How AI and ML impact business management and drive value
Artificial Intelligence (AI) is changing the way companies do business at all levels. Not only is it at the cutting edge of innovation, it is also the creator of new types of businesses. How does AI add value to businesses? It adds value by using data analysis and Machine Learning (ML) to create and automate processes. The extent that AI and ML impact business is growing exponentially.
Difference Between AI and ML
When talking about AI, it’s really important to create a clear understanding of exactly what we mean, as it’s a term that’s often used but less often defined.
AI, from a technical perspective, is a technique which enables machines to mimic human behaviour. A subset of AI is ML which involves the use of mathematical and statistical algorithms that enable machines to learn from data.
Kilian O’Carroll, Data Scientist at ProCogia explains: “From a technical standpoint, it is ML that is the foundation for much of Data Science; whereby specific problems are solved with specific algorithms, based on, for the most part, big data. We are not at the stage where the same computer program can be used one day to predict house prices and then the next day to predict cancer rates.” Both problems would require the algorithms to learn different patterns from distinct sets of data. In addition, the specific choice of algorithm may need to be different.
“As Data Scientists, we build models using ML to predict specific measurable outcomes. We teach machines to pick out patterns of behaviour which they can do without any intuition or emotion that we [humans] would attach to things. By applying ML in a careful and correct manner, Data Scientists strive to remove this bias, and lend mathematical rigour to decision making.”

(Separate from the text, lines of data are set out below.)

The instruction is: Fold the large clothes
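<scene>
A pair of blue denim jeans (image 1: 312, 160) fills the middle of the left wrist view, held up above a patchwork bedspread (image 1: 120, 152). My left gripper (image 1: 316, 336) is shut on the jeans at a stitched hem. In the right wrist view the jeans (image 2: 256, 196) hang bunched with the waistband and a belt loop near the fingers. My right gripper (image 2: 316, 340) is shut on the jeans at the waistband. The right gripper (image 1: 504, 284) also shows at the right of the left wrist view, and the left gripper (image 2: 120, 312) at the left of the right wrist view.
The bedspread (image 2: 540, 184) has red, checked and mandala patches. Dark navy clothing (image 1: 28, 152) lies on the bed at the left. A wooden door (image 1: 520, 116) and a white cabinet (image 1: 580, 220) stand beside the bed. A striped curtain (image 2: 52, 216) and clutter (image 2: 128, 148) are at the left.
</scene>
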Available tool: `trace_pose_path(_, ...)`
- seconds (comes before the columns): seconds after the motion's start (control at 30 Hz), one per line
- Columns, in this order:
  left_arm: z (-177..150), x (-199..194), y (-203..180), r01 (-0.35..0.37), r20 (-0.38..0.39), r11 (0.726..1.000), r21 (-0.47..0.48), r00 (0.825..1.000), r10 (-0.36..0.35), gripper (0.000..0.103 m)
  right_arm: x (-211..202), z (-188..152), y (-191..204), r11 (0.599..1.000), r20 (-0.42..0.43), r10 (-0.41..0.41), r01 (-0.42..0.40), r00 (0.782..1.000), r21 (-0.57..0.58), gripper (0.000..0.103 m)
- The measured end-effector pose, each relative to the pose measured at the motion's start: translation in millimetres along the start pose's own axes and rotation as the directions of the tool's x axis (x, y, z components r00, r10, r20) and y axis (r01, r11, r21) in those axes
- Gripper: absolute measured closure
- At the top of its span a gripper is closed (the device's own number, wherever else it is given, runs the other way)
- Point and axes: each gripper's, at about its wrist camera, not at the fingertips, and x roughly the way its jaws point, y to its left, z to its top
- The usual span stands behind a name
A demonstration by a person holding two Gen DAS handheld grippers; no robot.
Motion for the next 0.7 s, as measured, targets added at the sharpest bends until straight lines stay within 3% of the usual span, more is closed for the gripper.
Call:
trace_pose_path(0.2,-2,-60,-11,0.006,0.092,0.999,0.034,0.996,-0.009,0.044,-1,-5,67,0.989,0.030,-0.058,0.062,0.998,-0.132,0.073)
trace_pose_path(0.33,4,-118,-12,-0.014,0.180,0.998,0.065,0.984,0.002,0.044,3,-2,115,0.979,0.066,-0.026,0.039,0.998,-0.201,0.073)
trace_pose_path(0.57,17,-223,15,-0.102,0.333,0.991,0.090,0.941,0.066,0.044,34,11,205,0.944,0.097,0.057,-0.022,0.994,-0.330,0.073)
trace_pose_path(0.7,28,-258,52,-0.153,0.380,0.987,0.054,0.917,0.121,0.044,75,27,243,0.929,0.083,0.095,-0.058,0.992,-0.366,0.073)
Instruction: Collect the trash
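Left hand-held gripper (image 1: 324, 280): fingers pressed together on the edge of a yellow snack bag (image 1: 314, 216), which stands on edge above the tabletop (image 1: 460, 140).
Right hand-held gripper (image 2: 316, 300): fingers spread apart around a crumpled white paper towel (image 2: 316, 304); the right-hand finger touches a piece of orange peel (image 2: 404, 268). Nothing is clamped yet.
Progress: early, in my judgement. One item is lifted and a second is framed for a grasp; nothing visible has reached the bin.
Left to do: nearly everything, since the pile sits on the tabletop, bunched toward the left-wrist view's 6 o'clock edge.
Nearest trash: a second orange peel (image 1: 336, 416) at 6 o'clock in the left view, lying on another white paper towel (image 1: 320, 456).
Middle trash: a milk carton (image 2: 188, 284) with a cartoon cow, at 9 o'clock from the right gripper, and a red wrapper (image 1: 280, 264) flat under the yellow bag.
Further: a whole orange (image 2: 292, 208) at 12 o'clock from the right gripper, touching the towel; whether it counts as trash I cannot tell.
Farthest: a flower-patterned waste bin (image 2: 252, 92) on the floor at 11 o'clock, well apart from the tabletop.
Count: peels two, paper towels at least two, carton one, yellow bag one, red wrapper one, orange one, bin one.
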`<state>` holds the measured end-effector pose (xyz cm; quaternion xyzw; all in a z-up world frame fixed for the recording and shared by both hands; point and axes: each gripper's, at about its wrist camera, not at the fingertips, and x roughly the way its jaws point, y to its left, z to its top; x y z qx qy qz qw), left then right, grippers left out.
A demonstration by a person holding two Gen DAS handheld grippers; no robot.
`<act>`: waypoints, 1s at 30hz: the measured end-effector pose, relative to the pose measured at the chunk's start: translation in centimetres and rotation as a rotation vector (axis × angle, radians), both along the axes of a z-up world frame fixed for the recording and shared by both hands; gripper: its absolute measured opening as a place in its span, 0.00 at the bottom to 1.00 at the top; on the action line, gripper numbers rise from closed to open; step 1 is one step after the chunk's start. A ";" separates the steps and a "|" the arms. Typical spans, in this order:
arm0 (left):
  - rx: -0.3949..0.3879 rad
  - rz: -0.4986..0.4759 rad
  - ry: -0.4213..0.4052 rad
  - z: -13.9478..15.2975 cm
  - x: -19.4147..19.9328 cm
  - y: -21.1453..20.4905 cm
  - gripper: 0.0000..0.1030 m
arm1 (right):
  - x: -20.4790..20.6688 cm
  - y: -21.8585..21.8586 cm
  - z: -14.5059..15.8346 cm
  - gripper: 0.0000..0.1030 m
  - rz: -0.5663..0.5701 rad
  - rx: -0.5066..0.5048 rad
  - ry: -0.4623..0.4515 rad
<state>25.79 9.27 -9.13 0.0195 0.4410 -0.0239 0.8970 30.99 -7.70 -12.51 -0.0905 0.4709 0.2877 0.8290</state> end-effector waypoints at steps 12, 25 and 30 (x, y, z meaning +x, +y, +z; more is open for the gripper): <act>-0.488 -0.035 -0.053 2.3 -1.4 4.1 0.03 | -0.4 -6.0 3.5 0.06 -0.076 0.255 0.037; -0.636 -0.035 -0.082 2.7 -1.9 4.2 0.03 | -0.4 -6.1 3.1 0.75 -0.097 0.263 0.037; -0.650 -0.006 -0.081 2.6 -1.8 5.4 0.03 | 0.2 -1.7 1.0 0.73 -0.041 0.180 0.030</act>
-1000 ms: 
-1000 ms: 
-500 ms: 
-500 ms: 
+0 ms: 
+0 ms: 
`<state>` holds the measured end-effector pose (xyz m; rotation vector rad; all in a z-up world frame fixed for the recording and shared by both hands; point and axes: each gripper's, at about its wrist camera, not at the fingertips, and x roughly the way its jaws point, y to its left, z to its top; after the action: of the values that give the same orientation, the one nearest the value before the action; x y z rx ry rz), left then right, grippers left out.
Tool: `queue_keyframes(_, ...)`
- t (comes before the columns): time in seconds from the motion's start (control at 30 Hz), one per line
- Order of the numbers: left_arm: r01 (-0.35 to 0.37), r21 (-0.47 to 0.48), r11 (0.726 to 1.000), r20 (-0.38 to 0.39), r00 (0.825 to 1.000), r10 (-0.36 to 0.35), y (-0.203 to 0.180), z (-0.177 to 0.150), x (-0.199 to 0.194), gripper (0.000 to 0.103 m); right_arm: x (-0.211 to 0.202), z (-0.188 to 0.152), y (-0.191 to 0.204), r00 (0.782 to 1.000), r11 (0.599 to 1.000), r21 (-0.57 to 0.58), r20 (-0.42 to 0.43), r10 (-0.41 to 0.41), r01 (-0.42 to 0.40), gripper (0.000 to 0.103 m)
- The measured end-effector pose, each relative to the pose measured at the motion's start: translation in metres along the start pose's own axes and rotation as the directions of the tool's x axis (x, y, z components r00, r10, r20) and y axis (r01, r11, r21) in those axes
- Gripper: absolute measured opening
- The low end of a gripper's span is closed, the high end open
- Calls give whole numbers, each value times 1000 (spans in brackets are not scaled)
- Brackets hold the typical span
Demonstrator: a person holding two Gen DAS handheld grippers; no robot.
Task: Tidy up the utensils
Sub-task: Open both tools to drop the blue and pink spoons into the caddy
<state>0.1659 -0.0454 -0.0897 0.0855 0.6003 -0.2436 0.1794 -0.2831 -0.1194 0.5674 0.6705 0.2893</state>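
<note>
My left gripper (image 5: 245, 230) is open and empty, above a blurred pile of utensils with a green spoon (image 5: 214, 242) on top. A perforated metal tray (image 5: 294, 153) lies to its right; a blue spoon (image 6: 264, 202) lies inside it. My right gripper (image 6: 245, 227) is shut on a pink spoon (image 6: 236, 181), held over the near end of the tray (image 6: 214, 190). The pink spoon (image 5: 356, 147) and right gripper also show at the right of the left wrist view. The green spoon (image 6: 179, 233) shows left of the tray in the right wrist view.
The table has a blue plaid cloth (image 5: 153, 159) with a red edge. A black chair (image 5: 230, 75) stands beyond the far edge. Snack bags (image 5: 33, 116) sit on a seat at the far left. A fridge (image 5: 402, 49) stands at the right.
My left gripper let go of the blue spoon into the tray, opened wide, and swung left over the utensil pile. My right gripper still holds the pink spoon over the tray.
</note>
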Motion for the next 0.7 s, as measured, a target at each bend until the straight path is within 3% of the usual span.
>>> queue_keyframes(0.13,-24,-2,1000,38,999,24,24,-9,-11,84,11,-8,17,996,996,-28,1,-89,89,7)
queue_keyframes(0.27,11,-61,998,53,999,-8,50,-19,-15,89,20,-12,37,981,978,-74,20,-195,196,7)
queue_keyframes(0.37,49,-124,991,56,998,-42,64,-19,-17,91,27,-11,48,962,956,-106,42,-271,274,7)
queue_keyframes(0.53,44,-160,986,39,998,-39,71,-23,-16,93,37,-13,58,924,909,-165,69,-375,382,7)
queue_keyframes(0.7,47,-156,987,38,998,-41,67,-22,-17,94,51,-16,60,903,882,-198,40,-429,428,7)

Understanding and Growing Your Business with Data Science
Data Science is vital for today’s growing businesses. Along with an acute understanding of your business, Kilian believes that Data Scientists should be embedded in any business team working closely with the domain experts.
“We work with the business to ask, if we can predict something via data science how useful is that information going to be to the business? From a data side, we assess what data we have available to us and how trustworthy that data is. For example, when analyzing a product, we focus on areas such as customer feedback in order to highlight different cohorts (clusters) of users that may use a product differently, or to highlight pain points that customers are experiencing.”
Data Scientists collaborate with domain experts within any given industry to predict all kinds of outcomes. For example, pulling data from an app or a website such as Google Reviews allows Data Scientists to understand levels of customer satisfaction and carry out ‘sentiment analysis’, which is a branch of Natural Language Processing (NLP), to extract the underlying sentiment from reviews.
ProCogia has created a data analytics tool for Product Managers, Market Researchers, and App Developers called Appsedia which converts social chatter into actionable insights. Gathering this type of intelligence drives change, allowing businesses to flex to the feedback of differing ‘clusters’ of sentiment.
Customer Segmentation and Personalized Recommendations
Data Scientists use customer segmentation to get a deeper understanding of differing cohorts of people. For example, by analyzing household energy usage throughout the day, it might be possible to estimate which users likely have electric cars based on a high overnight usage fingerprint.
Grouping people by different behaviours – also referred to as clustering – opens up a better understanding of any particular cohort; what age they are, what entertainment they like, what disposable income they might have etc. It is these insights that are so valuable to advertisers who can target their campaigns with personalised content.
Identifying how similar some groups of customers are and how distinct other cohorts are, allows organizations like Netflix the opportunity to make film recommendations to similar minded clusters of its customers (i.e. with the same viewing profile) and to personalize their adverts to best suit individual viewers too. This type of system is referred to as a Recommendation Engine, and is the driving force behind many of the most successful tech companies we utilize and interact with today.
Data Scientists will often rank ‘feature importance’, which involves understanding what features of a particular product or service matter the most to the customer. This information drives business focus, allowing decisions to be made to develop certain features and to discard others.
Historical Trends/Mitigating Risk
Data experts are always interested in looking back over past data; understanding historical data allows Data Scientists to predict the future with a certain level of confidence. Using data predictions can be lifesaving. For example, take an airline, if certain tolerances are breached, an aircraft will be in danger of engine failure. Using predictive and prescriptive analytics, these types of catastrophic events, can be predicted and avoided.
Another way of mitigating risk using data is anomaly detection, which highlights outliers in data. This process is often automated as machines are much more efficient and accurate than humans at sifting through mountains of data and monitoring any changes. On a less technical note, automated anomaly detection can greatly enhance an analyst’s quality of life at work, as it removes the need to manually check through multiple charts on a regular basis, as well as reducing their concern that certain data issues may be missed.
In today’s corporate world, AI does not only add value to businesses, it is essential for the success of any business.